## Task directions
Instruction for the data below: set down exactly the lines from the line with "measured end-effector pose" to the line with "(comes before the", inclusive, and no others.

## Given data
_ _ _ _ _
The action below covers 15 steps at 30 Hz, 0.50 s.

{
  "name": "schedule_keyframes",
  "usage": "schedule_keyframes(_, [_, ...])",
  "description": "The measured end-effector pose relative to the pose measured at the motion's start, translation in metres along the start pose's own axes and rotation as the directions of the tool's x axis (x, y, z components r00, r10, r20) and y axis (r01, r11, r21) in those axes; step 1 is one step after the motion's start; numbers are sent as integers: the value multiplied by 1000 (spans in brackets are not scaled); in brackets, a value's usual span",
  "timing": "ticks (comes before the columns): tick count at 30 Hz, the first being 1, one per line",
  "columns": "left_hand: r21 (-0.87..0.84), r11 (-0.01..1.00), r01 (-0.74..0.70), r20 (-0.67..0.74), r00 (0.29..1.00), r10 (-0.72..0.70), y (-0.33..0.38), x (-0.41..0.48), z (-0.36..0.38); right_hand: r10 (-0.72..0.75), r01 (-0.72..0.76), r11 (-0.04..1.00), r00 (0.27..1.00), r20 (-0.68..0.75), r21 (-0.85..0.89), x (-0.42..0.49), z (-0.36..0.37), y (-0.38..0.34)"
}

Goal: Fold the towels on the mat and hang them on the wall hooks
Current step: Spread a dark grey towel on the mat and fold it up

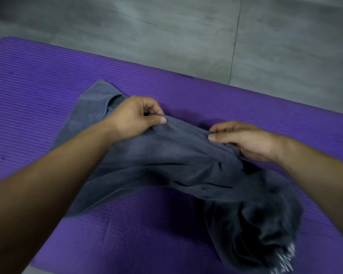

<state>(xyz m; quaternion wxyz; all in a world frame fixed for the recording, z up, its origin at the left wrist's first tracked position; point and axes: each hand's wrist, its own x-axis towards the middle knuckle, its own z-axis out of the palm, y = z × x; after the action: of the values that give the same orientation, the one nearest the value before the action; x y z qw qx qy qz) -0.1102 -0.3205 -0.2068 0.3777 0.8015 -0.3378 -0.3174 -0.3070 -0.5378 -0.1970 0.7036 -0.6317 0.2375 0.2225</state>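
A dark grey towel [166, 161] lies rumpled across the purple ribbed mat [28, 86]. Its far left corner is flat on the mat, and its right end hangs bunched toward the lower right, where a fringed edge shows. My left hand [135, 115] pinches the towel's upper edge between thumb and fingers. My right hand [248, 141] pinches the same edge a short way to the right, with more cloth gathered under its palm. The stretch of towel between the two hands is lifted slightly off the mat.
Grey tiled floor [186, 32] lies beyond the mat's far edge, with a grout line running down at the right. Bare mat surface spreads to the left and in front of the towel. No wall hooks are in view.
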Motion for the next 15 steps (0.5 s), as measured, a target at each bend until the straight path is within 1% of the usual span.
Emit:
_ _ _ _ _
## Solution
  "description": "The measured end-effector pose relative to the pose measured at the motion's start, translation in metres along the start pose's own axes and rotation as the directions of the tool's x axis (x, y, z components r00, r10, r20) and y axis (r01, r11, r21) in those axes; step 1 is one step after the motion's start; numbers are sent as integers: the value multiplied by 1000 (spans in brackets are not scaled); in brackets, a value's usual span",
  "timing": "ticks (comes before the columns): tick count at 30 Hz, the first being 1, one per line",

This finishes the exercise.